### Exercise objective
Apart from the images, reproduce all of the data word for word.

### The data

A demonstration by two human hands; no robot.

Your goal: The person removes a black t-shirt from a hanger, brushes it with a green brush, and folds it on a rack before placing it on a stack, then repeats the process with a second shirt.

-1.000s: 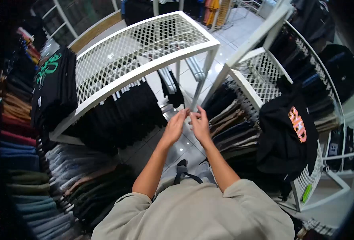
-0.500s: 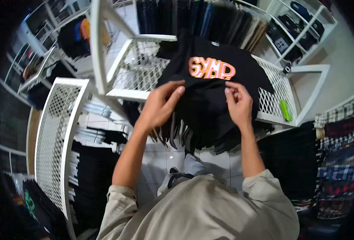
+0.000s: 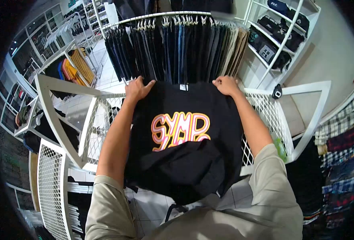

### Written response
A demonstration by two human hands; no robot.

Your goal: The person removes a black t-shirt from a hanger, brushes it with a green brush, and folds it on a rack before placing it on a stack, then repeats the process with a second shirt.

-1.000s: 
-0.500s: 
+0.000s: 

That completes the response.